Follow this blog with bloglovin

Follow on Bloglovin

8 Temmuz 2012 Pazar

İnsanları mutlu etmek
Severim kendisini. Ama zordur bunu kabul etmek lazım. Bunu en iyi gerçekleştirebildiğim yerlerden biri verdiğim derslerdir. Sınıfta pür dikkat sana bakan seni gülümseyerek dinleyen 10 kişi görmek ve bu durumu birkaç ergen veya paraverdimamamemnunolmamimkansız tip hariç her sınıfta yaşamak olağanüstü birşey. Hayvan sevgisinden bahsettim zaten daha önce. Veya, 2 haftadır görmediğin kardeşinin bir sabah sürpriz yapıp sabah öperek uyandırması gibi şeyler...
Binbir türlü şekilde gerçekleştirebilirsin mutlu etmek eylemini sevgili günlük. Bir de pek görülmeyen yollardan mutlu edersin insanları. Açık olursun, saklamazsın hatta saklamak aklına gelmez çoğu şeyi. Yaftalanırsın, ve bunun üzerine yapacağın her hareket, her küçük hata veya her incir kabuğunu bile doldurmayacak dert, mutluluk olur bunlara. Hey siz kendini akıllı sanan esas sinsiliği kendi yapıp gizliden blogu okuyan şahsiyetler! Facebook'ta arkadaş listende var olan birinin iletilerini görmek ne kadar sinsilikse, bir bebeğin susayınca ağlaması da o kadar sinsiliktir. Gör ilişkiyi yani zeki insansın. Ama bir uğraşınız yoksa meşgale olur arada okuyun canlarım. Sonra kendi kendinize kişilik yorumu veya psikolojik analiz falan yapın. "Bu kişi kesinlikle çok yannlız. Hem de içi fesat bunun içi" falan deyin. "Sikimsantrik dönem şöyle bir şeydir vah yazık" diye ahkam kesin, kalacak yerin yokken evimi açtığımda da fesattım çünkü ben.

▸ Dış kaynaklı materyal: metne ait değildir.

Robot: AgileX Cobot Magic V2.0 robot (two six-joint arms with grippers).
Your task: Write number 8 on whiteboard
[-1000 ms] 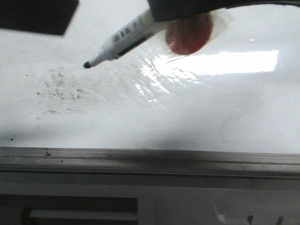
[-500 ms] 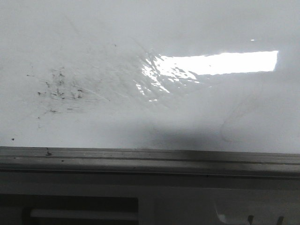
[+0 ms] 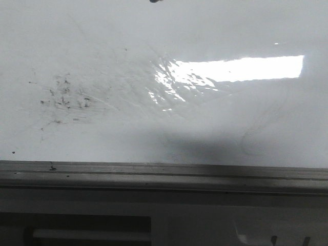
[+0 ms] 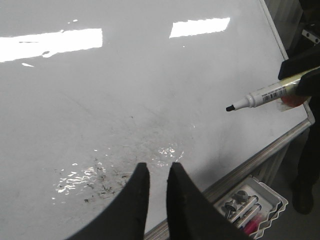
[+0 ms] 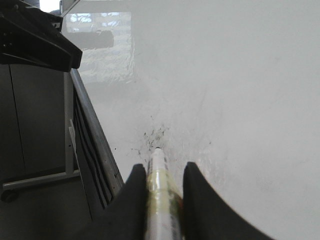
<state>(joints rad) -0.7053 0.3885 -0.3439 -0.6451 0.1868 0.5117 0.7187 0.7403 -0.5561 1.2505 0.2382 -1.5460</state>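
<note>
Rail [image 3: 164, 174] of grey metal runs along the near edge of the whiteboard [image 3: 205, 123]; below it, seen from the left wrist, a white tray [image 4: 252, 202] holds spare markers. Just past the rail, toward the board's left part, black ink specks [image 3: 64, 97] lie scattered on the glossy surface, and further in a bright glare patch [image 3: 236, 69] shines on the right half. No drawn number 8 shows anywhere on the board. The left claw [image 4: 155, 177] hangs above the specks with its fingers nearly together, a narrow gap between them and nothing held. The right claw [image 5: 160, 175] is clamped on a whiteboard marker [image 4: 262, 95], white-barrelled with a black tip; the tip stands clear of the surface, over the board near its rail. In the front view only a dark bit [image 3: 155, 1] shows at the far edge
</note>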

Siz bunları yaparken ben de ya işyerimde ders anlatıyor olurum, ya altkomşuda çay içerim, ya bu çok sevmediğim yerdeki güzel insanlarla zaman geçiririm, ya da günlüğe ne yazsam diye düşünürüm. Gerçi bu son kısım için elimde malzeme bol, çünkü yaşadıklarımdan besleniyorum. Örneğin, bazılarının gitmeye can atıp da gidemediği yerlerden; olmayı isteyip olamadığı şeylerden falan... 
Ben şimdi valla çok fesat hissettim bak. Kesin bir psikiyatriste gitmem lazım. Ya da yoldan geçen birine sorayım o anlar anormal olduğumu. Ne de olsa düzgün bir işim, az ama öz arkadaşım, bir evcil hayvanım, değerini geç anladığım bir ailem, önümde aptal bir sınava bağlı olmayan hayallerim falan var. Küçük Oscar'la röportaj yapan Tayfun Talipoğlu'na döndüm yahu! Bunu da yazın bir kenara bak konu olur: Bu kızda kişilik bölünmesi var!